> TASK DESCRIPTION
Return, from the data below, each line that contains the word "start".

> DATA BELOW
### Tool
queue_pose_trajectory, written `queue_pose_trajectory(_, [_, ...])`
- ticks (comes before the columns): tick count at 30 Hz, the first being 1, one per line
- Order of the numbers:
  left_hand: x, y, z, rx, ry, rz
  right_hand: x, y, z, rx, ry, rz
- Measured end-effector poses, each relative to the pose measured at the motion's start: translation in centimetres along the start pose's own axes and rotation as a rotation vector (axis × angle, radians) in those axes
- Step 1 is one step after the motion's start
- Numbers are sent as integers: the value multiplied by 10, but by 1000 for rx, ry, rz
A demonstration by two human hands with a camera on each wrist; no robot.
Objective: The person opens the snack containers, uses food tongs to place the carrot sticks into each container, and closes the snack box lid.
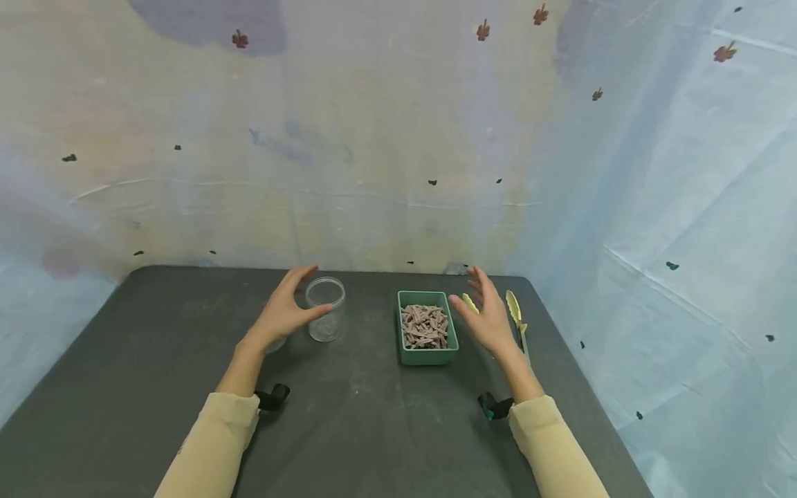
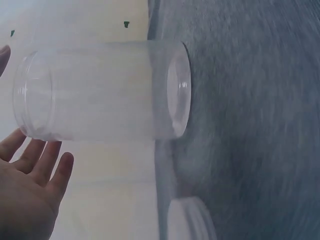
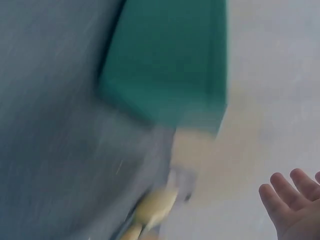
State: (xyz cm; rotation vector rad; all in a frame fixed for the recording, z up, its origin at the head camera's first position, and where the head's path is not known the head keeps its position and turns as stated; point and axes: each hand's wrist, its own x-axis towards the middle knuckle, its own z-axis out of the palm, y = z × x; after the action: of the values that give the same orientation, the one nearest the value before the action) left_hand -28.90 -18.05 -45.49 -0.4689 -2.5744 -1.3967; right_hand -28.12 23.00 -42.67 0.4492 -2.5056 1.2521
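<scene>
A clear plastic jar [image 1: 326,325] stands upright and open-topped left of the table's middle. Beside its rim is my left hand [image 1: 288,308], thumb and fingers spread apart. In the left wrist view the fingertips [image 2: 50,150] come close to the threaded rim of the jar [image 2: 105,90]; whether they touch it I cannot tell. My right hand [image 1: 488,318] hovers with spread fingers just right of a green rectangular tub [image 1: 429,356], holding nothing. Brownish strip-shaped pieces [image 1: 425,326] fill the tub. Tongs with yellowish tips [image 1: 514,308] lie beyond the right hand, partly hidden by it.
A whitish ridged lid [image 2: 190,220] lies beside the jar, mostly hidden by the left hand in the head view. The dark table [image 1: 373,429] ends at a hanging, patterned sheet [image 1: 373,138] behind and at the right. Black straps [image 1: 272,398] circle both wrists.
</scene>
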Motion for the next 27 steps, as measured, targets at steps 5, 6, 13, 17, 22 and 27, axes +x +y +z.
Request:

> TASK RESULT
- Measured end-effector poses, each relative to the pose measured at the motion's start: translation in centimetres along the start pose's own axes and rotation as a rotation vector (axis × angle, radians) in those axes
- Step 1 is one step after the motion's start

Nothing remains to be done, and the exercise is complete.